Few studies have evaluated the impact of the selection of the length of lookback time in the setting of predictive ability [7–9]. In a Korean study with data from the National Health Insurance Database evaluating in hospital mortality for patients aged 40 and older who underwent percutaneous coronary intervention the authors’ compared comorbidity measurements (Charlson comorbidity index, Elixhauser’s comorbidity, and comorbidity selection) using three years of inpatient records compared to models using one year of inpatient records and concluded the longer lookback period offered no improvement in predictive capacity [8]. Evaluation of the impact of one year vs. two year lookback in Charlson score for mortality among elderly Medicare beneficiaries using claims data reported nearly identical C-statistics [9]. An Australian study using population based hospital data examined prediction of hemorrhage in pregnancy among eight different chronic disease cohorts and evaluated six lookback periods and concluded that although longer ascertainment periods resulted in improvement of identification of chronic disease history it did not change the resulting C-statistics [7]. These studies evaluated a limited set of outcomes (mortality and hemorrhage during pregnancy). Based on the findings of these studies for the outcomes evaluated lookback period did not materially impact the results.

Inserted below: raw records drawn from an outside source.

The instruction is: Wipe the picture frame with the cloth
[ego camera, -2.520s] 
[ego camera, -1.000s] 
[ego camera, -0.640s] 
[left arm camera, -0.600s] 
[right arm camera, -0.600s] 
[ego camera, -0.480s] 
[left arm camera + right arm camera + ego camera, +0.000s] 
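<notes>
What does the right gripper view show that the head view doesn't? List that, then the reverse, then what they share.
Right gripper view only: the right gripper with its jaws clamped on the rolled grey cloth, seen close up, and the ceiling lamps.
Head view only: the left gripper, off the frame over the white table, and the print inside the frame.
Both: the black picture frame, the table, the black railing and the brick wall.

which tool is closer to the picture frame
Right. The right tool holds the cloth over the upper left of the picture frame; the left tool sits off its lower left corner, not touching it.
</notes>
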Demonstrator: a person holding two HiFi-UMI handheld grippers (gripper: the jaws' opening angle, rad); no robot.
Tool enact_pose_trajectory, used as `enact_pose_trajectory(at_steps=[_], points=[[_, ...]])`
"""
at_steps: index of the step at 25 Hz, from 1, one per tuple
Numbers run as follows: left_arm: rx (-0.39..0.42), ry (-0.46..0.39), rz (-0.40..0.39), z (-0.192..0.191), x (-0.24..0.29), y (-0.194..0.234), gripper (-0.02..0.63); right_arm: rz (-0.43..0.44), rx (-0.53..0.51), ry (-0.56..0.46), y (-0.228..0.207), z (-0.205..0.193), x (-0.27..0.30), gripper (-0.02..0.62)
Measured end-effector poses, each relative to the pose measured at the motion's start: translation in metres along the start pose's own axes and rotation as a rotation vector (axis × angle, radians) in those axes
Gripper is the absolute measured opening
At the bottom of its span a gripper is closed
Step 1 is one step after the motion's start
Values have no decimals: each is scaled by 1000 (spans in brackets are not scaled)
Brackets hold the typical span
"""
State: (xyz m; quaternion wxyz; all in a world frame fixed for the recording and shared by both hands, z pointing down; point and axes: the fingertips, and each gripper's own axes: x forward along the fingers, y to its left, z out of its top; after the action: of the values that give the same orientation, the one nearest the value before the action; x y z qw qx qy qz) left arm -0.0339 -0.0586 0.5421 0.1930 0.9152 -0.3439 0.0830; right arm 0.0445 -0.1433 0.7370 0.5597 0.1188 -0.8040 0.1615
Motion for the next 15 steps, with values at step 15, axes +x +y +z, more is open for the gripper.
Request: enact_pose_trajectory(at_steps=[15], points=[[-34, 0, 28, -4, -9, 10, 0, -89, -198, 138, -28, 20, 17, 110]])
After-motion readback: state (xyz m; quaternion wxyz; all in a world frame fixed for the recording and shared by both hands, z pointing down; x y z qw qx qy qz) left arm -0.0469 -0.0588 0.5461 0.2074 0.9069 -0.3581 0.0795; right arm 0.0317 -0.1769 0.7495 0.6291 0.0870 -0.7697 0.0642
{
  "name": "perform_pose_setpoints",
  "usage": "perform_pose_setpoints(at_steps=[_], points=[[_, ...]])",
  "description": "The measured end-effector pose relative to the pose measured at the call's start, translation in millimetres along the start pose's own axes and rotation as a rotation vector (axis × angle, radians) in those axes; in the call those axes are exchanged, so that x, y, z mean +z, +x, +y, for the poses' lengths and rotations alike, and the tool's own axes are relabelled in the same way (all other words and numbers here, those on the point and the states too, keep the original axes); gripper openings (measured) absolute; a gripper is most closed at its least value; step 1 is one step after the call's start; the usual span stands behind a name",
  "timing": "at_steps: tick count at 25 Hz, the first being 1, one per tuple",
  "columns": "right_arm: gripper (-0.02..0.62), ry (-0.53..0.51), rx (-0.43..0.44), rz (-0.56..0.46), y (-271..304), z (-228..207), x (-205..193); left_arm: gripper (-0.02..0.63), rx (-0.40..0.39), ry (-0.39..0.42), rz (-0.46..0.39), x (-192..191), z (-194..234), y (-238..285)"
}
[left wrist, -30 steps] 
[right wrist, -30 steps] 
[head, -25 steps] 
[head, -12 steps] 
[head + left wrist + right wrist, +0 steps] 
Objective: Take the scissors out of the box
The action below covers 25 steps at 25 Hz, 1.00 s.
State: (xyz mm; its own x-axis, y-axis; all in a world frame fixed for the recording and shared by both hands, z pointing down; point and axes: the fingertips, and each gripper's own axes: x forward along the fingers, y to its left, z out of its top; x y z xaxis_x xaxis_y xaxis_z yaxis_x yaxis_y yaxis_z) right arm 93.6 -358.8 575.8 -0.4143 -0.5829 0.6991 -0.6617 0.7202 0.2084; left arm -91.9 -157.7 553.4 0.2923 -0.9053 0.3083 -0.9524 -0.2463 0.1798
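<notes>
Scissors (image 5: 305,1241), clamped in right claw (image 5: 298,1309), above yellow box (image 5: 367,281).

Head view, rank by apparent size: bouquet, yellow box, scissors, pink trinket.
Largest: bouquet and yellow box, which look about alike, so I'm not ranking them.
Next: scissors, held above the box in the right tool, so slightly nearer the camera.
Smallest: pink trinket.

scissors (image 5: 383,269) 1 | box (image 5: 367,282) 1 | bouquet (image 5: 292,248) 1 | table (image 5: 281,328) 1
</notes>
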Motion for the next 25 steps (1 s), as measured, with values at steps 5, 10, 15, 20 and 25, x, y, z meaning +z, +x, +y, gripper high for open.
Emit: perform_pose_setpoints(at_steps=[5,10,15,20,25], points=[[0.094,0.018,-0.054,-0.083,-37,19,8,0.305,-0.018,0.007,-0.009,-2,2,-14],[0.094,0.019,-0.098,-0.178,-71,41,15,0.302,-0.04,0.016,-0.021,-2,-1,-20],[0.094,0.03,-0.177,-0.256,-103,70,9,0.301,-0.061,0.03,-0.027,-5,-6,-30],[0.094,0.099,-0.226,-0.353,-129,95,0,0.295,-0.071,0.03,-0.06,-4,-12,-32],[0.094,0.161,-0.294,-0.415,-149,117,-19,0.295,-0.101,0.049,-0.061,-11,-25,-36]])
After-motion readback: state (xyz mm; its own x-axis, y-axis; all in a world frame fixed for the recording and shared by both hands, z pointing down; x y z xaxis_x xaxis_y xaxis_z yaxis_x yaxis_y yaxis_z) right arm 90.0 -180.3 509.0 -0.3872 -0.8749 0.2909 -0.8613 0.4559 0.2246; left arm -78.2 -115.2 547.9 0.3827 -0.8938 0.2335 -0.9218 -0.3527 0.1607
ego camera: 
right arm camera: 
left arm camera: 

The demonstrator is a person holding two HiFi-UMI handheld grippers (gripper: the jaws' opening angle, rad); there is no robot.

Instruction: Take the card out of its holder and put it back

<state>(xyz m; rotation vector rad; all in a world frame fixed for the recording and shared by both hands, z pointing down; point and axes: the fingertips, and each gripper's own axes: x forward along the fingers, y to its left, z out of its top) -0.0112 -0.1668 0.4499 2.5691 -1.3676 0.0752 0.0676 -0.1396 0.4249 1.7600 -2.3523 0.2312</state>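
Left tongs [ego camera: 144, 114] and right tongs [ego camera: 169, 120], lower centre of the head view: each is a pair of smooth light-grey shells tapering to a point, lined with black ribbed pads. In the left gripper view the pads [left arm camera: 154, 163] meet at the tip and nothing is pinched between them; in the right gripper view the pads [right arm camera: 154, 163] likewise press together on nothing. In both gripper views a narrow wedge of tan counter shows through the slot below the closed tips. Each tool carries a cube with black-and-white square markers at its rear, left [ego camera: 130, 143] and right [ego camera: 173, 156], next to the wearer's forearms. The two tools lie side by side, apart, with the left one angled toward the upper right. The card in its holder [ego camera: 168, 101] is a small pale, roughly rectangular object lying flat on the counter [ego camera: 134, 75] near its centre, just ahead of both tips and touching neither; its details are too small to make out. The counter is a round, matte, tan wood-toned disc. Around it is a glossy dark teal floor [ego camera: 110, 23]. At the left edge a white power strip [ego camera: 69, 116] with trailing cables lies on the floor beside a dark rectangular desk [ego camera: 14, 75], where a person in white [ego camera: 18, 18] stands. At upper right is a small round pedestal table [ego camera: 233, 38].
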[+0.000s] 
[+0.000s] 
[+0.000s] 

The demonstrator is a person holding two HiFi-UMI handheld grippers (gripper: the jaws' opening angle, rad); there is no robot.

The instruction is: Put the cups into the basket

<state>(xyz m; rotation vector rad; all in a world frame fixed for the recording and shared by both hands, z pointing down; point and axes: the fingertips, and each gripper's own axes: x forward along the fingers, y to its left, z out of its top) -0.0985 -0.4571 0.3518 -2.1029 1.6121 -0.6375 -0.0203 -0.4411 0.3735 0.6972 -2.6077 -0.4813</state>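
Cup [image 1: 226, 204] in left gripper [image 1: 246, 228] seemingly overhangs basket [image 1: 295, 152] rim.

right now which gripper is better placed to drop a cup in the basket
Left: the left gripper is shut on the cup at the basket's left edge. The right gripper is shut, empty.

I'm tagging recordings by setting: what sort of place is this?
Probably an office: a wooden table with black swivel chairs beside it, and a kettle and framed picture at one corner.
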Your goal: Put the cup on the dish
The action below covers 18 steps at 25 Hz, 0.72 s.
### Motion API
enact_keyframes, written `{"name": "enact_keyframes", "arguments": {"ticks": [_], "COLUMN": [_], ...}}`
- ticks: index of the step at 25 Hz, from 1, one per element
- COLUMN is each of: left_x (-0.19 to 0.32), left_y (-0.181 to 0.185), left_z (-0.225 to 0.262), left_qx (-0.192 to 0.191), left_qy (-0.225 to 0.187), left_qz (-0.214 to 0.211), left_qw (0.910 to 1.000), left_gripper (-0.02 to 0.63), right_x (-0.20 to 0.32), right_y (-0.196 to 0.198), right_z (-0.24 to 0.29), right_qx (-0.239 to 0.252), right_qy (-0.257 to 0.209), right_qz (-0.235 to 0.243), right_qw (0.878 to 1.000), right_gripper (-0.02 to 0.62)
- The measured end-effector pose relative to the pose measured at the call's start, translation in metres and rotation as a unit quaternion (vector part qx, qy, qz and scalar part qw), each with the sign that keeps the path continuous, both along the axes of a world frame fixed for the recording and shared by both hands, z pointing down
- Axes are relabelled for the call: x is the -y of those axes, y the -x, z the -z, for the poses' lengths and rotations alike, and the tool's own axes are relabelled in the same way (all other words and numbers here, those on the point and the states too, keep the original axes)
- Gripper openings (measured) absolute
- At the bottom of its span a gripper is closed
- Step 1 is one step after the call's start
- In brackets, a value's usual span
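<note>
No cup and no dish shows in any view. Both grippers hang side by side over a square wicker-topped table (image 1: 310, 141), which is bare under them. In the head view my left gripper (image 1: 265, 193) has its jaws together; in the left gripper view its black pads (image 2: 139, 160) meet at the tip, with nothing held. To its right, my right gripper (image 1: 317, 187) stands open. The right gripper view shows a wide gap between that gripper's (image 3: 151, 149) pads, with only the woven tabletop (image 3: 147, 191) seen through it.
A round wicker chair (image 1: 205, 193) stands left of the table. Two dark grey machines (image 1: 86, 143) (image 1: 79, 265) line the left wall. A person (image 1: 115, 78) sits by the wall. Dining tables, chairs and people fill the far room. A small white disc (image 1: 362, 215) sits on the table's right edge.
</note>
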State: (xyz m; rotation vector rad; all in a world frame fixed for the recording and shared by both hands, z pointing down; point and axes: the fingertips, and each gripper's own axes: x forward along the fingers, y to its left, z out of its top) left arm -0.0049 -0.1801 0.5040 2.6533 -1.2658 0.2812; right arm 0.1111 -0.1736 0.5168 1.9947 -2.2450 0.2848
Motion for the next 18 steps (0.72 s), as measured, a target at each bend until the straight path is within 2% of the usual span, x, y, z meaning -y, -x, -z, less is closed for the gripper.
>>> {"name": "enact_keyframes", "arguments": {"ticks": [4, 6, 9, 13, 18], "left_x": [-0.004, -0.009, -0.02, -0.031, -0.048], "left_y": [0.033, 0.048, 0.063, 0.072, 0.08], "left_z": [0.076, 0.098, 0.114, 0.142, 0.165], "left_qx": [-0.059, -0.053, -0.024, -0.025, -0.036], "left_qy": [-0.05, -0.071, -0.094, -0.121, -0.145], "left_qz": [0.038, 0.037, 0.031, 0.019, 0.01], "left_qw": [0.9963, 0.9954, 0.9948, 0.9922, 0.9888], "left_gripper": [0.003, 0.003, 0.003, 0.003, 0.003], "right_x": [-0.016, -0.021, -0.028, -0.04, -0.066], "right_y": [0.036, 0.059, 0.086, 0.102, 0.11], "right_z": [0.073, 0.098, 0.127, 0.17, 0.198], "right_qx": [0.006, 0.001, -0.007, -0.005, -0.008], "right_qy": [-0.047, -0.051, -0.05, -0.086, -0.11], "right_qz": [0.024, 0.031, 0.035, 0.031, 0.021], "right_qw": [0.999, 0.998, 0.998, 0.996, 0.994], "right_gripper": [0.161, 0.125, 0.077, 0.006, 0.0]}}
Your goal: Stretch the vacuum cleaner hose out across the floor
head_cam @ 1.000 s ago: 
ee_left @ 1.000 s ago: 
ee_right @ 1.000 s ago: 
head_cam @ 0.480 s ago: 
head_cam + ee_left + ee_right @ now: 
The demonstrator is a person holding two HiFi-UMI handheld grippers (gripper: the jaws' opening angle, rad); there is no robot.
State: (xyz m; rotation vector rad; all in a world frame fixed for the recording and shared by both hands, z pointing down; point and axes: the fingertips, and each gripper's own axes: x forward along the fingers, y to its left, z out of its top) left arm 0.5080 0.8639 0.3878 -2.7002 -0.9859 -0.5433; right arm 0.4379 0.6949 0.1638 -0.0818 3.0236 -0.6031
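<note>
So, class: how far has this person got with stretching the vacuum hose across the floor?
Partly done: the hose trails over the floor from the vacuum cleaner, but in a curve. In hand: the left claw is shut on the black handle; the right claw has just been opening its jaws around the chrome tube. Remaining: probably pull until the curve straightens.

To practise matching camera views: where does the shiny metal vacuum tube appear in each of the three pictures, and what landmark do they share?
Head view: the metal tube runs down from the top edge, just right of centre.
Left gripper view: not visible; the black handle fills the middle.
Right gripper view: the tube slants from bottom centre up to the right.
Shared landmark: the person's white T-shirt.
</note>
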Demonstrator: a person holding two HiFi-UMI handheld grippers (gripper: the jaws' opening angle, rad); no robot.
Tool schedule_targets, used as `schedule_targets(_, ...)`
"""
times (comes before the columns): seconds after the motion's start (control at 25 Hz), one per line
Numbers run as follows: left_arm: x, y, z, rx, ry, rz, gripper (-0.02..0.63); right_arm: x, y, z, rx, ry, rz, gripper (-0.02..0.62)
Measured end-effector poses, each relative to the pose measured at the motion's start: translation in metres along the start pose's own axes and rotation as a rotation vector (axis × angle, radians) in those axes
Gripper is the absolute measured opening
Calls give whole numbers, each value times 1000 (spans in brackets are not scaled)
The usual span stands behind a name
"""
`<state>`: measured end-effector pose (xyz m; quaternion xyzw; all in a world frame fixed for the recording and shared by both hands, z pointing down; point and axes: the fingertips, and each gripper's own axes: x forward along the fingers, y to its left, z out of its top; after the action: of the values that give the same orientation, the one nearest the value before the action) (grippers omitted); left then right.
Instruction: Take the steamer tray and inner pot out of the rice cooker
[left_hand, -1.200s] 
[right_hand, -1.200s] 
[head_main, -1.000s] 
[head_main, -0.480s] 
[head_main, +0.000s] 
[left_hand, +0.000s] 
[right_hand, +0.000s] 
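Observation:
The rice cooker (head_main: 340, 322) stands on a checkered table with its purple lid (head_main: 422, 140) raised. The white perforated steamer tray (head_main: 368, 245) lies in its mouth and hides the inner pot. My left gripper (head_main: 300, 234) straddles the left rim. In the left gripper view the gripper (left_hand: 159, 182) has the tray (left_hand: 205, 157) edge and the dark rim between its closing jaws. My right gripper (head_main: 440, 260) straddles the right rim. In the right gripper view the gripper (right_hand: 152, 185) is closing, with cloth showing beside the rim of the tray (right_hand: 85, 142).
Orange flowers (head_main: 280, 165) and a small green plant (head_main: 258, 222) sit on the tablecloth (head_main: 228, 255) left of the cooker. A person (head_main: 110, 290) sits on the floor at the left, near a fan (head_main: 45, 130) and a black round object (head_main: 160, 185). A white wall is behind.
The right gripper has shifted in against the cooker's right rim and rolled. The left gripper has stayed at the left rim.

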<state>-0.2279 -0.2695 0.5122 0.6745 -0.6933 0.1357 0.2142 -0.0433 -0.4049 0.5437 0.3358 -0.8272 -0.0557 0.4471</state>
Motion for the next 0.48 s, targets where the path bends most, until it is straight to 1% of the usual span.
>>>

Thus, a systematic evaluation has not been conducted to determine the optimal lookback period for prediction models in the acute and chronic disease areas. The intent of this study is to evaluate the performance of prediction models using acute and chronic disease cohorts and using several lookback periods and multiple databases to provide a recommendation for the optimal lookback period. We hypothesis that using a 365 days prior lookback will result in well performing prediction models that are more transportable across databases as this is a trade-off between gaining a sufficient picture of each patient’s health history while reducing issues with left censoring.